Transcribe word for word the lines below from the line with "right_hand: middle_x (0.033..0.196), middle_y" through the line with "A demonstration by", ends included.

• • • •

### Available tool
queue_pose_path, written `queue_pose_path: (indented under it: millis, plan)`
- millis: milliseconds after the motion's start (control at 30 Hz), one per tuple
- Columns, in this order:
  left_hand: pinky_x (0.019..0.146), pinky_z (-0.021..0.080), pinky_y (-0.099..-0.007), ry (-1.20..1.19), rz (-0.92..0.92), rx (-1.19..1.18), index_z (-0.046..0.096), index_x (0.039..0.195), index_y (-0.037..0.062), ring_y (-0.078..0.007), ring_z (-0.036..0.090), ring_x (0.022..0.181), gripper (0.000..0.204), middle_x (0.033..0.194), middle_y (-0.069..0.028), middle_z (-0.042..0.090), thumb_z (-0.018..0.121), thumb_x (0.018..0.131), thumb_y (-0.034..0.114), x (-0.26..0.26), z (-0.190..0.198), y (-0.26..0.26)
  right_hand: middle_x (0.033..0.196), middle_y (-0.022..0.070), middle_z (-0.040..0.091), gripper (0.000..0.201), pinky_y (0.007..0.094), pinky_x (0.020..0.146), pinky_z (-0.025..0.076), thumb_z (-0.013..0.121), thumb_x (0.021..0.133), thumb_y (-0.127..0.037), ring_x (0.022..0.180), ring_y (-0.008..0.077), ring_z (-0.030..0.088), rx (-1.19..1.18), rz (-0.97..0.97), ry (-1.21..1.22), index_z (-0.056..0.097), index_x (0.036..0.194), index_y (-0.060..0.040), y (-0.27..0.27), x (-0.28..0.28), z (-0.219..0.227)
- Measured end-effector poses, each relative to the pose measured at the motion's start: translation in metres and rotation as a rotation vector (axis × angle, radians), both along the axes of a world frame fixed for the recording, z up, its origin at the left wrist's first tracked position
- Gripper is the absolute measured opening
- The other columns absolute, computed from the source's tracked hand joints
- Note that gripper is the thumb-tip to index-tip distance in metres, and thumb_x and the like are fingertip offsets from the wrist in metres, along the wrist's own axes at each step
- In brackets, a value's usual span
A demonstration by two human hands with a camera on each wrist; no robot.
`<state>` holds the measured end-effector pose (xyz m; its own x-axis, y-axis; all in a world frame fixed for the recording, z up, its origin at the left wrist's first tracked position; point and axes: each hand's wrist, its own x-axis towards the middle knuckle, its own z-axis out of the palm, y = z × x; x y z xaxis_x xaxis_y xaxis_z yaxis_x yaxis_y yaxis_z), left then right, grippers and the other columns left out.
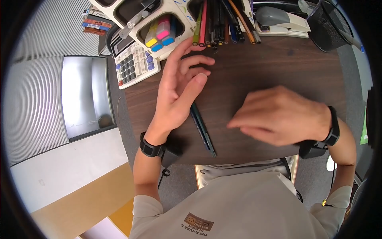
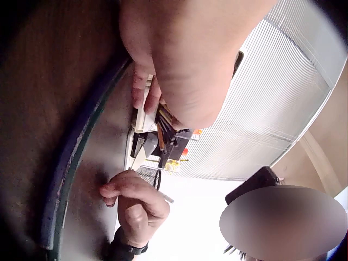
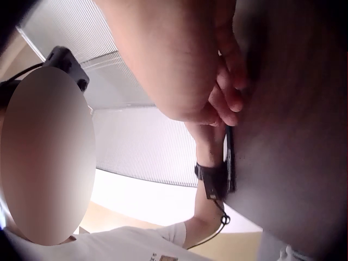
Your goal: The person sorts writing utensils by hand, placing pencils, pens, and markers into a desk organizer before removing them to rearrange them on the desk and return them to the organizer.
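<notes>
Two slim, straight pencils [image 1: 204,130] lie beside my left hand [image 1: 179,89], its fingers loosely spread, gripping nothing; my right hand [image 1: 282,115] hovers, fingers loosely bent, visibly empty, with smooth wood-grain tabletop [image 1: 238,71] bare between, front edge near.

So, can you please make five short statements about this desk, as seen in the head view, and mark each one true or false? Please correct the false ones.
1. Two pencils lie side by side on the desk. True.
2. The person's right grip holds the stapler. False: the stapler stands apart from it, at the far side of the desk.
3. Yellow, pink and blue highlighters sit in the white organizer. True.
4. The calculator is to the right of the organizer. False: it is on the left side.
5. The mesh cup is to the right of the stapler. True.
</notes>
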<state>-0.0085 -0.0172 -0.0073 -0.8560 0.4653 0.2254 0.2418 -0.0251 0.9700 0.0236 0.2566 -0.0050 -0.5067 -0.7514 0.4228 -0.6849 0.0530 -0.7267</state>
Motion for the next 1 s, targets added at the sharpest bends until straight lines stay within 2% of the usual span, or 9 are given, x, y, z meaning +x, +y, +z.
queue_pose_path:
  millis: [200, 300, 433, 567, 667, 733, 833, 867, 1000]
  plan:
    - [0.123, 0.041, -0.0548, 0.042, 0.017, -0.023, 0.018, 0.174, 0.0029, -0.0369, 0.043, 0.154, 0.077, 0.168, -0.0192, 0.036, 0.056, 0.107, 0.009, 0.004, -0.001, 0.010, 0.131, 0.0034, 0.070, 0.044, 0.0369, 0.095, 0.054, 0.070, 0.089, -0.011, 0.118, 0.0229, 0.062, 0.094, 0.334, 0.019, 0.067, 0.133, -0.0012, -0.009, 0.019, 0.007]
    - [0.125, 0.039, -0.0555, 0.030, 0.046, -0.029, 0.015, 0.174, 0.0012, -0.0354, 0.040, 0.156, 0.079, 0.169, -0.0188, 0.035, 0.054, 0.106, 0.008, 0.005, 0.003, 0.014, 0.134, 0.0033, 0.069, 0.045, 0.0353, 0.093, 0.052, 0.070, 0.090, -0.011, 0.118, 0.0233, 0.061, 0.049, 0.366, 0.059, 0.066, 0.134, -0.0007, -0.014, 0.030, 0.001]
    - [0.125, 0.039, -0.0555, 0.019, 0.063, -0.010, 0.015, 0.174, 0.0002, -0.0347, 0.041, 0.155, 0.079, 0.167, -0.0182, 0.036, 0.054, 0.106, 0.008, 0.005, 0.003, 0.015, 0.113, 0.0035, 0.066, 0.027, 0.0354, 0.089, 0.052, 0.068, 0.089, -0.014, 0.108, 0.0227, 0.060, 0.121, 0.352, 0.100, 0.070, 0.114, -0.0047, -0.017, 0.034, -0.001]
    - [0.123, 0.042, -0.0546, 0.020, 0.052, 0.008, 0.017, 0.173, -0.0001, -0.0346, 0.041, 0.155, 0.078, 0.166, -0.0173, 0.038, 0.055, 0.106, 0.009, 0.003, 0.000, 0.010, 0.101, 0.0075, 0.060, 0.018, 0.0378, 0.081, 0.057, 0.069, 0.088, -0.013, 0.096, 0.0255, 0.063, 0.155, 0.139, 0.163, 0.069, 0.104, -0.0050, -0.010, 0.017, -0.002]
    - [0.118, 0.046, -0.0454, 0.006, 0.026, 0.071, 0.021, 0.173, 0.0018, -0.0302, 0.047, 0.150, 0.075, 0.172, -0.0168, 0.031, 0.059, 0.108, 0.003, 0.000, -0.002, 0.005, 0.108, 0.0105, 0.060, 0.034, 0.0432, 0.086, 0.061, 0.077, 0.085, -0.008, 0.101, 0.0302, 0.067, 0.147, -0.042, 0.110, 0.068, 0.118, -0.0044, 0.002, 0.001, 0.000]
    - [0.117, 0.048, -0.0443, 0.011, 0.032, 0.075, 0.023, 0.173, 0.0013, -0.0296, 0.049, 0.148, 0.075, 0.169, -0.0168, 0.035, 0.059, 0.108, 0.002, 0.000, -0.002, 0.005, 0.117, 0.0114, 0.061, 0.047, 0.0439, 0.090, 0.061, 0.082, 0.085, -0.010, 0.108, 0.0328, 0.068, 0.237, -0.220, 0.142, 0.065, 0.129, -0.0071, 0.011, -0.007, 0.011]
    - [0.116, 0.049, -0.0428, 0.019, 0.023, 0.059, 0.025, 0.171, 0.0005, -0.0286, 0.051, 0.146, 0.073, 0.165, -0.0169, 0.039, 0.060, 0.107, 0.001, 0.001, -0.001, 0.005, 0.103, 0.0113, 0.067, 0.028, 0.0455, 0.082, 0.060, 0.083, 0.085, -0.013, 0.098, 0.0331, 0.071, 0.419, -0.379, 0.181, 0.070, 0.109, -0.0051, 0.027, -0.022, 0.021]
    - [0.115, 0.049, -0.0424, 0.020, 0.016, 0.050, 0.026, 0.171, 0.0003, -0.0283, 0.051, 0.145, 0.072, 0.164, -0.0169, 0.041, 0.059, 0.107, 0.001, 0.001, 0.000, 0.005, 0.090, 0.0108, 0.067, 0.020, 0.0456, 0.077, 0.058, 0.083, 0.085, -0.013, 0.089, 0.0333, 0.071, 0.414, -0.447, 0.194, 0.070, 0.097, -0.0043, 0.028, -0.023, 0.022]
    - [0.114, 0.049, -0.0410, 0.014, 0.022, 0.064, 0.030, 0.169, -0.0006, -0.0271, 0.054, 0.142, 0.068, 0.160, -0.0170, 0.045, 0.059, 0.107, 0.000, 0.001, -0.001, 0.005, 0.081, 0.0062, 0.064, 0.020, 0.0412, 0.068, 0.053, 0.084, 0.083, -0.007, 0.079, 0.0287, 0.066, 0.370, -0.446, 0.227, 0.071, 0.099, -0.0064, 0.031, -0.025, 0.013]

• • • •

▶ **THE COMPLETED TASK**
  right_hand: middle_x (0.033..0.196), middle_y (-0.022..0.070), middle_z (-0.040..0.091), gripper (0.000..0.201), pinky_y (0.007..0.094), pinky_x (0.020..0.146), pinky_z (-0.025..0.076), thumb_z (-0.013..0.121), thumb_x (0.021..0.133), thumb_y (-0.127..0.037), ring_x (0.022..0.180), ring_y (-0.008..0.077), ring_z (-0.030..0.088), rx (-1.19..1.18), rz (-0.97..0.97), ry (-1.21..1.22), index_z (-0.056..0.097), index_x (0.036..0.194), index_y (-0.060..0.040), y (-0.27..0.27), x (-0.28..0.28), z (-0.219..0.227)
- Measured end-effector poses, each relative to the pose measured at the motion's start: translation in metres and rotation as a rotation vector (axis × angle, radians), both along the axes of a world frame fixed for the recording, z up, its origin at the left wrist's first tracked position
- Gripper is the absolute measured opening
- The other columns absolute, computed from the source's tracked hand joints
- Note that gripper is the thumb-tip to index-tip distance in metres, and thumb_x and the like are fingertip offsets from the wrist in metres, along the wrist's own axes at each step
- In brackets, a value's usual span
A demonstration by two human hands with a camera on each wrist; no robot.

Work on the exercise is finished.